• TASK DESCRIPTION
Work through the records below and copy every line that includes "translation".

• SUPPLIED DATA
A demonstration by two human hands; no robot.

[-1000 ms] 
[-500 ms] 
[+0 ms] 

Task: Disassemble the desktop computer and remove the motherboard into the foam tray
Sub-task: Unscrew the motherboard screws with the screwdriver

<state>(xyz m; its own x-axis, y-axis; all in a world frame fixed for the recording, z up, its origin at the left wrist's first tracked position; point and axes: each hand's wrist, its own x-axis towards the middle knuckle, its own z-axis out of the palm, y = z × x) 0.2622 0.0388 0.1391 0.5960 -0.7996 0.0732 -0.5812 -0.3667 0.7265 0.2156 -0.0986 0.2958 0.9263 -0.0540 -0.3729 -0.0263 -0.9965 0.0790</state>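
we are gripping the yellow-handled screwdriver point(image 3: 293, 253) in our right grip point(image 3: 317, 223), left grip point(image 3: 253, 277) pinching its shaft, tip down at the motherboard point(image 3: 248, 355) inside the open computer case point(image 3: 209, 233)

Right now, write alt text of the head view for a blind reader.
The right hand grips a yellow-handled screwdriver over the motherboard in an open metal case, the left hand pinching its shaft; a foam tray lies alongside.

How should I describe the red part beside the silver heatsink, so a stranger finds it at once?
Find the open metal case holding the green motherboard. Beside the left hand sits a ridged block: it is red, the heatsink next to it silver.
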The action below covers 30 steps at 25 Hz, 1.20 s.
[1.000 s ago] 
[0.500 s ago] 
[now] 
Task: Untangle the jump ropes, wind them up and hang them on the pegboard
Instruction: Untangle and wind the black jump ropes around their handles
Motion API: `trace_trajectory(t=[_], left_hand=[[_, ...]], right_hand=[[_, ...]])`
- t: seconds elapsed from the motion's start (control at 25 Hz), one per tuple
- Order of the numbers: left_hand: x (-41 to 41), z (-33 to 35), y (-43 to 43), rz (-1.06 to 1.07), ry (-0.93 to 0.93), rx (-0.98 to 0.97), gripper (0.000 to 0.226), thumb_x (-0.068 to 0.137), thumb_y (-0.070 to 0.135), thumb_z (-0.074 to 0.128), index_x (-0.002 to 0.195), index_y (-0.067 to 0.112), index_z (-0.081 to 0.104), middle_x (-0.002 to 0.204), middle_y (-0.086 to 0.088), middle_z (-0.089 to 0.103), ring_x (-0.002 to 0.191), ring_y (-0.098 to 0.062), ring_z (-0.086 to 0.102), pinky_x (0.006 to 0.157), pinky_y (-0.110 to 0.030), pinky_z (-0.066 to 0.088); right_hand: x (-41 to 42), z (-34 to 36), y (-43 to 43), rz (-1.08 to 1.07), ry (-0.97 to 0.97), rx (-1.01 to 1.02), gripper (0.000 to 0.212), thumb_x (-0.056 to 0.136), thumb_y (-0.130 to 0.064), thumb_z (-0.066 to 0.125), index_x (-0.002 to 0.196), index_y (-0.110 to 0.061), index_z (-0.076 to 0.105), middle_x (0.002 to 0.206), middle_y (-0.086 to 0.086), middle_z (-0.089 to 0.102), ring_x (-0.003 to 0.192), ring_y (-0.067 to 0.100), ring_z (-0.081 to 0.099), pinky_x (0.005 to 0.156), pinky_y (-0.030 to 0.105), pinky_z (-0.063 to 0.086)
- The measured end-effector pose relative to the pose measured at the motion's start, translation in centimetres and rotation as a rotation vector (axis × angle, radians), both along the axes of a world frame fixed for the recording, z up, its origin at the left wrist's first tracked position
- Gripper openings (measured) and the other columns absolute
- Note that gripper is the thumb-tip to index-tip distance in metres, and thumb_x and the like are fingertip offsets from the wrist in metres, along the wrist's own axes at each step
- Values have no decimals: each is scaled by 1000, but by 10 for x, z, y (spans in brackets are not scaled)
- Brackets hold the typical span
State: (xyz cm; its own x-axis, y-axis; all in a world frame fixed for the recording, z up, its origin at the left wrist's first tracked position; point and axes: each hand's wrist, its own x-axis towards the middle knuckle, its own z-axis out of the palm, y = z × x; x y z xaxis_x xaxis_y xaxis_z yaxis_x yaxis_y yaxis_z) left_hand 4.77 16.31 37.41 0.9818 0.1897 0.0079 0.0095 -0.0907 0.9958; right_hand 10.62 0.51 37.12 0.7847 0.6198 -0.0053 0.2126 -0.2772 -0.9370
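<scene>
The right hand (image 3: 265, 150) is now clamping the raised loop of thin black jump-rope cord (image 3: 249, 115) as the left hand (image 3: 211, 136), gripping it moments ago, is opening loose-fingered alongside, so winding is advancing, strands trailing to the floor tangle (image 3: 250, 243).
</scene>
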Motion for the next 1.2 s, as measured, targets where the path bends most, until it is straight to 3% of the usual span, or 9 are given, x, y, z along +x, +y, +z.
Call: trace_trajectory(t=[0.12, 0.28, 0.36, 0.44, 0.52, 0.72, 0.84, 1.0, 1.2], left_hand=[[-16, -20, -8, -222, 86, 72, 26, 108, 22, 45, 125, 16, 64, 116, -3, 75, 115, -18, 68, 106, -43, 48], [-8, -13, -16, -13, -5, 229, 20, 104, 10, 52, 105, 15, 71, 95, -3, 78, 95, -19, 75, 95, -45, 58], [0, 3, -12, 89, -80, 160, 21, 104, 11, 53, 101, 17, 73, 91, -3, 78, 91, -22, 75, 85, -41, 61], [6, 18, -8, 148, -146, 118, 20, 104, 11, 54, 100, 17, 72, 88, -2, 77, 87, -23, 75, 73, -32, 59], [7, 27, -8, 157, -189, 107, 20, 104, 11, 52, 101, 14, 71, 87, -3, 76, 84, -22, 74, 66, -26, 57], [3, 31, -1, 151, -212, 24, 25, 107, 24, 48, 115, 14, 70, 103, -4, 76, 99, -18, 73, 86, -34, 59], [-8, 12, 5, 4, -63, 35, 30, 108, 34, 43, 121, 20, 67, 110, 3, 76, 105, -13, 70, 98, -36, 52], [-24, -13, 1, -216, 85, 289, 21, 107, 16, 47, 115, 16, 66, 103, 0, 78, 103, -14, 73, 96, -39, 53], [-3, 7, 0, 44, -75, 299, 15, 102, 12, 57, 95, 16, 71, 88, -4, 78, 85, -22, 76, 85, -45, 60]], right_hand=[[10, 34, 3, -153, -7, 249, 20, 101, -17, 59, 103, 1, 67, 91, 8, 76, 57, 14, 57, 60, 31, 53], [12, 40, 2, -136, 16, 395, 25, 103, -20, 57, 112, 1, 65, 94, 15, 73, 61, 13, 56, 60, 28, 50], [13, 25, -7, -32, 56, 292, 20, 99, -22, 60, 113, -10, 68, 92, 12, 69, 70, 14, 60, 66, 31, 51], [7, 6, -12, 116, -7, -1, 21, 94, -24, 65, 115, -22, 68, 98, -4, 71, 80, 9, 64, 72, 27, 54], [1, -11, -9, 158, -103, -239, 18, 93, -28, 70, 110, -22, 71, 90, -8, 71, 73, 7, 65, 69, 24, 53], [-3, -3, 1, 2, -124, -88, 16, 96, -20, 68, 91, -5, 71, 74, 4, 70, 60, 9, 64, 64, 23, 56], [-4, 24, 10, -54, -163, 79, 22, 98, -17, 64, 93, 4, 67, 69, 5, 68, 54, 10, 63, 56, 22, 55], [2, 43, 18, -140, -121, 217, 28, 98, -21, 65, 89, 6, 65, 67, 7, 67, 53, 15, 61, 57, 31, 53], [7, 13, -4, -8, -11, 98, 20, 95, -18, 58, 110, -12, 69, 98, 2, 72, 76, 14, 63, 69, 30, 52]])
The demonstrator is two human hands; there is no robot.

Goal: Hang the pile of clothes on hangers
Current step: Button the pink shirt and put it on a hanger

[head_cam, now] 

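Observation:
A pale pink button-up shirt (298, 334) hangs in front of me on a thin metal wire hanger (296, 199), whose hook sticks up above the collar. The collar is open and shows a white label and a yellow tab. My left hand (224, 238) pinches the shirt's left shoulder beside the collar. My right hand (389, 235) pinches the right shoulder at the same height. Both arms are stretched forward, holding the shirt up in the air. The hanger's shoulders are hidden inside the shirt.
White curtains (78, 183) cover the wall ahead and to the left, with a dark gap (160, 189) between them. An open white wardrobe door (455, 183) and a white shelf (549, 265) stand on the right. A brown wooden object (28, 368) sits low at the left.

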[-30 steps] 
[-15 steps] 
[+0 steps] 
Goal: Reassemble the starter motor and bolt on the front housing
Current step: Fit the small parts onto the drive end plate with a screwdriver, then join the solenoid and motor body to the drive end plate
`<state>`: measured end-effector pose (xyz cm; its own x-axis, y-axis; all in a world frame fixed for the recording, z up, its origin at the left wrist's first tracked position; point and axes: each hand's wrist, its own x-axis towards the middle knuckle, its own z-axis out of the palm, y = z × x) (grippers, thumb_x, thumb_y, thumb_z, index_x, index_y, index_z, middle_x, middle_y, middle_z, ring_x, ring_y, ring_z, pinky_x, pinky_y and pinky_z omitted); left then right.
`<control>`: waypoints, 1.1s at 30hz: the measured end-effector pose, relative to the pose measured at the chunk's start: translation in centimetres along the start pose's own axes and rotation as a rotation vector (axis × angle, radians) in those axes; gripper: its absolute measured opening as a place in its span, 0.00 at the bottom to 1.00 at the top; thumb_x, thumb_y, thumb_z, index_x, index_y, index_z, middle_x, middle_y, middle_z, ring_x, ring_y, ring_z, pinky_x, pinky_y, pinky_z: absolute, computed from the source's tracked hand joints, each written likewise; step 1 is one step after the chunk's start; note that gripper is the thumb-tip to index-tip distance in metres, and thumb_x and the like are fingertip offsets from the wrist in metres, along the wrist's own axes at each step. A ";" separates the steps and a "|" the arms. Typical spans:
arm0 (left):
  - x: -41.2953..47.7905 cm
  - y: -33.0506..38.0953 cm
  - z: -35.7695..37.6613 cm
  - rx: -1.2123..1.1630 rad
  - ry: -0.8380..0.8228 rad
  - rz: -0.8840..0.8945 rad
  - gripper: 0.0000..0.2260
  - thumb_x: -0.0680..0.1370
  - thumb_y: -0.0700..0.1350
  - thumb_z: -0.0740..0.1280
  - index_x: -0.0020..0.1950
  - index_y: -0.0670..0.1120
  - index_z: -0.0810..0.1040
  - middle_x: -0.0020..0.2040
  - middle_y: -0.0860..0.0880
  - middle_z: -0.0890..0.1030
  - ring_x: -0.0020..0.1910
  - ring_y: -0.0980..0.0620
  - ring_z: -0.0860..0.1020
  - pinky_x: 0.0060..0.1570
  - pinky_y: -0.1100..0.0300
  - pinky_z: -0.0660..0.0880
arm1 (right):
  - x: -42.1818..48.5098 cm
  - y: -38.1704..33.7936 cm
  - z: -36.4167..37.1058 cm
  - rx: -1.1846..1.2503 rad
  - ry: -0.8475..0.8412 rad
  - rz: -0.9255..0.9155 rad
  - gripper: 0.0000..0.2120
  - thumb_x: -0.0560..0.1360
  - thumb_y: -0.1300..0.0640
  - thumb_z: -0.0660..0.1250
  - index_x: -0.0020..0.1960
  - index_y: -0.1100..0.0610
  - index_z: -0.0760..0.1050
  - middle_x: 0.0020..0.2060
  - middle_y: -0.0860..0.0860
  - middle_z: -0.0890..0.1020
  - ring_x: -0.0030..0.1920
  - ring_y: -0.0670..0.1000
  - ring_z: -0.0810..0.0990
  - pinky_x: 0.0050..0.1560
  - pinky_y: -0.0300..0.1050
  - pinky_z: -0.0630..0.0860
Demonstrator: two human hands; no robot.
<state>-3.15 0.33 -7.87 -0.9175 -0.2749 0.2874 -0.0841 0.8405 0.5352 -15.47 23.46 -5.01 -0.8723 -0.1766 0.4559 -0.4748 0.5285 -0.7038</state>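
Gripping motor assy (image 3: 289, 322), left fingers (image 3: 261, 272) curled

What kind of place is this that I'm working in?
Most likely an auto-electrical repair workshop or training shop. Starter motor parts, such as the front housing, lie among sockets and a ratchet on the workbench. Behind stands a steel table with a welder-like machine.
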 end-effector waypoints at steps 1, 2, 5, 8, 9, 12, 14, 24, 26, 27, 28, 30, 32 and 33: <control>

• ANSWER AREA
- The measured end-effector pose relative to the pose measured at the motion's start, translation in centimetres and rotation as a rotation vector (axis × angle, radians), both along the axes of a world frame fixed for the recording, z up, its origin at the left wrist's first tracked position
`<control>`: waypoints, 1.1s at 30hz: the measured end-effector pose, relative to the pose measured at the chunk's start: translation in centimetres along the start pose's own axes and rotation as a rotation vector (axis × angle, radians) in those axes; gripper: its absolute measured opening as a place in its span, 0.00 at the bottom to 1.00 at the top; thumb_x, thumb_y, thumb_z, index_x, index_y, index_z, middle_x, middle_y, middle_z, ring_x, ring_y, ring_z, pinky_x, pinky_y, pinky_z: absolute, computed from the source's tracked hand joints, each written likewise; step 1 is one step after the chunk's start; note that gripper is the thumb-tip to index-tip distance in metres, and thumb_x and the like are fingertip offsets from the wrist in metres, along the wrist's own axes at each step. A ";" separates the steps and a "|" the arms. Typical spans:

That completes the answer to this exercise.